Our results demonstrate a unified and general approach to
study the circuit mechanisms of ethological retinal
computations under natural visual scenes.
This was a big collaboration over the course of many years.
I love this work because it is a beautiful demonstration
of how to establish an isomorphism between biological and artificial
neural networks, and it shows how you can use that sort
of model for interpreting the real biological
neural code. I am a co-first author on this work for writing
most of the project code, developing many architectural improvements,
and developing much of the interneuron comparisons.
Date Published: March 4, 2022
Journal/Venue: Asilomar
Xuehao Ding, Dongsoo Lee, Satchel Grant, Heike Stein, Lane McIntosh, Niru Maheswaranathan, Stephen Baccus
Abstract:
The visual system processes stimuli over a wide range of
spatiotemporal scales, with individual neurons receiving
input from tens of thousands of neurons whose dynamics
range from milliseconds to tens of seconds. This poses a
challenge to create models that both accurately capture visual
computations and are mechanistically interpretable. Here we
present a model of salamander retinal ganglion cell spiking
responses recorded with a multielectrode array that captures
natural scene responses and slow adaptive dynamics. The model
consists of a three-layer convolutional neural network (CNN)
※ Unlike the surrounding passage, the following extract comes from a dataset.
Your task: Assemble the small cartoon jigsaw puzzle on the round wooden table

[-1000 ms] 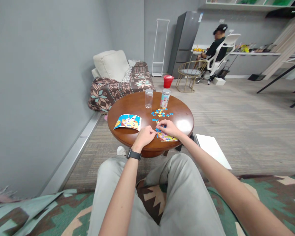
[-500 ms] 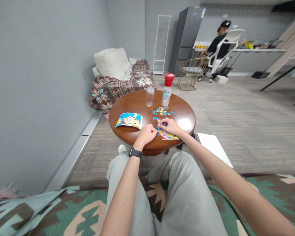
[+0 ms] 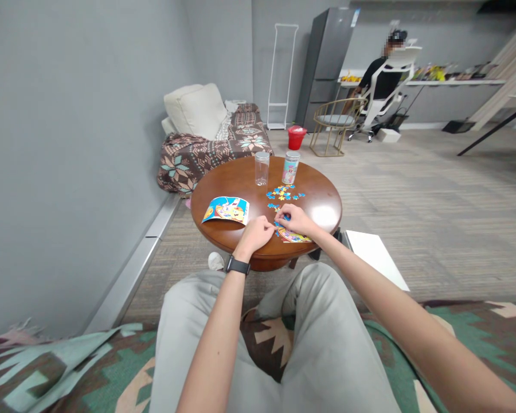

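Observation:
My left hand (image 3: 255, 237) is curled at the near edge of the round wooden table (image 3: 313, 192), its fingertips against the blue edge of a part-built jigsaw puzzle (image 3: 293, 235). My right hand (image 3: 294, 220) sits over that puzzle, its fingers pinching a blue puzzle piece (image 3: 287, 217). Loose blue and yellow pieces (image 3: 282, 194) lie just beyond. To the left lies a curled picture card (image 3: 226, 210). A clear plastic jar (image 3: 262, 168) and a printed canister (image 3: 290, 167) stand at the far side.
Behind the table are a patterned sofa (image 3: 210, 149) with cream cushions and a red bucket (image 3: 296, 137). A seated person (image 3: 380, 80) is far off at the back right. A white board (image 3: 374, 255) leans by the table's right side, with a grey wall at left.
My view has tilted slightly, shifting the room a little. Both hands stay over the puzzle with only small finger movement.

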`<action>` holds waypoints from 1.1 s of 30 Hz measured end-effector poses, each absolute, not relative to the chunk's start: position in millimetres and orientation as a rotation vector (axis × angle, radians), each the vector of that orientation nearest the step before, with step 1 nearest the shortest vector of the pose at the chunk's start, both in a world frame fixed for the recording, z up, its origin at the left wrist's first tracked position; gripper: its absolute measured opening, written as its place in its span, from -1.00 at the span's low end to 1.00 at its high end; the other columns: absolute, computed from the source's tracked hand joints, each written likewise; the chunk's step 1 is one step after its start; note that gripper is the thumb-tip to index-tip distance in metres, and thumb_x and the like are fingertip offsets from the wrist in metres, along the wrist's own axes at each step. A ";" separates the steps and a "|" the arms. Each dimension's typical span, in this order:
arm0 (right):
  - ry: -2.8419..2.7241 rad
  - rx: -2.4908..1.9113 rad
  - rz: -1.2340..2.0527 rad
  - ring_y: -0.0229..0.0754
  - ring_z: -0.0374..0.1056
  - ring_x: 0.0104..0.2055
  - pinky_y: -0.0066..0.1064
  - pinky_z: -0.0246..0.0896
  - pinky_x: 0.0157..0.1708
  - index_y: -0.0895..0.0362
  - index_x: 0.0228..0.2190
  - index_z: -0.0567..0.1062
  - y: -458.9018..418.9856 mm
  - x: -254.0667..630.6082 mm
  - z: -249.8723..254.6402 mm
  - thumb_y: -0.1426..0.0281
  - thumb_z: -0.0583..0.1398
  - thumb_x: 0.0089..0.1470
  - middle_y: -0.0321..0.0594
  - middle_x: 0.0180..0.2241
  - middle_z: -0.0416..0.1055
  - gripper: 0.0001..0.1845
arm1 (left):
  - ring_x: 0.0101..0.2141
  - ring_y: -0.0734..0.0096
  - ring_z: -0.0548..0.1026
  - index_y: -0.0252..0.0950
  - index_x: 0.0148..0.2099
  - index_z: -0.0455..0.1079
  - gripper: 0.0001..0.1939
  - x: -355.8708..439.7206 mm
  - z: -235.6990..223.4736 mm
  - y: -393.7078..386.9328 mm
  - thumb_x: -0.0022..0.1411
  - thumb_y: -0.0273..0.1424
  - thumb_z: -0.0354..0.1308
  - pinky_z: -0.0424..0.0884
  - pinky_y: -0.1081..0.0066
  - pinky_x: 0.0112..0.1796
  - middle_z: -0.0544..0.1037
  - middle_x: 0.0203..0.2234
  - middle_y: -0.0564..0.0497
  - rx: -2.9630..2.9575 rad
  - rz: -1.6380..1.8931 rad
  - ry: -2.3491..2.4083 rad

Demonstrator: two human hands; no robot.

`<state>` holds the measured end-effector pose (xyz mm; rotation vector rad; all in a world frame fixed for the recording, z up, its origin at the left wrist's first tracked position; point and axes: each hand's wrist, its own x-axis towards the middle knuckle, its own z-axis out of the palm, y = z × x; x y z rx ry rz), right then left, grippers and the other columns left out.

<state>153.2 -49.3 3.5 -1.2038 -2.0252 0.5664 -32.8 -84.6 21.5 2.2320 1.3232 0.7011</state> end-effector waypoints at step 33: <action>-1.093 -1.183 0.810 -0.22 0.23 -0.53 -0.39 0.18 -0.47 0.05 -0.50 0.27 -15.5 184.4 -2.4 0.38 -0.01 -0.31 -0.28 -0.56 0.33 -0.82 | -0.35 0.40 0.48 -0.23 -0.24 0.62 -0.66 -34.8 24.8 -86.1 0.19 -0.56 0.00 0.37 0.43 -0.19 0.53 -0.36 0.01 2.130 0.747 1.293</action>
modified to include local recurrent synaptic dynamics taken
from a linear-nonlinear-kinetic (LNK) model. We presented
alternating natural scenes and uniform field white noise
stimuli designed to engage slow contrast adaptation. To overcome
difficulties fitting slow and fast dynamics together, we
first optimized all fast spatiotemporal parameters, then
separately optimized recurrent slow synaptic parameters. The
resulting full model reproduces a wide range of retinal
computations and is mechanistically interpretable, having
internal units that correspond to retinal interneurons with
biophysically modeled synapses. This model allows us to
study the contribution of model units to any retinal computation,
and examine how long-term adaptation changes the retinal neural
code for natural scenes through selective adaptation of
retinal pathways.
This project was a good extension of the CNN retinal model
that I listed earlier. In this work, we managed to give
the CNN model recurrence and used previous kinetics constants
to get the model to exhibit slow adaptation (something
that was lacking from the previous work).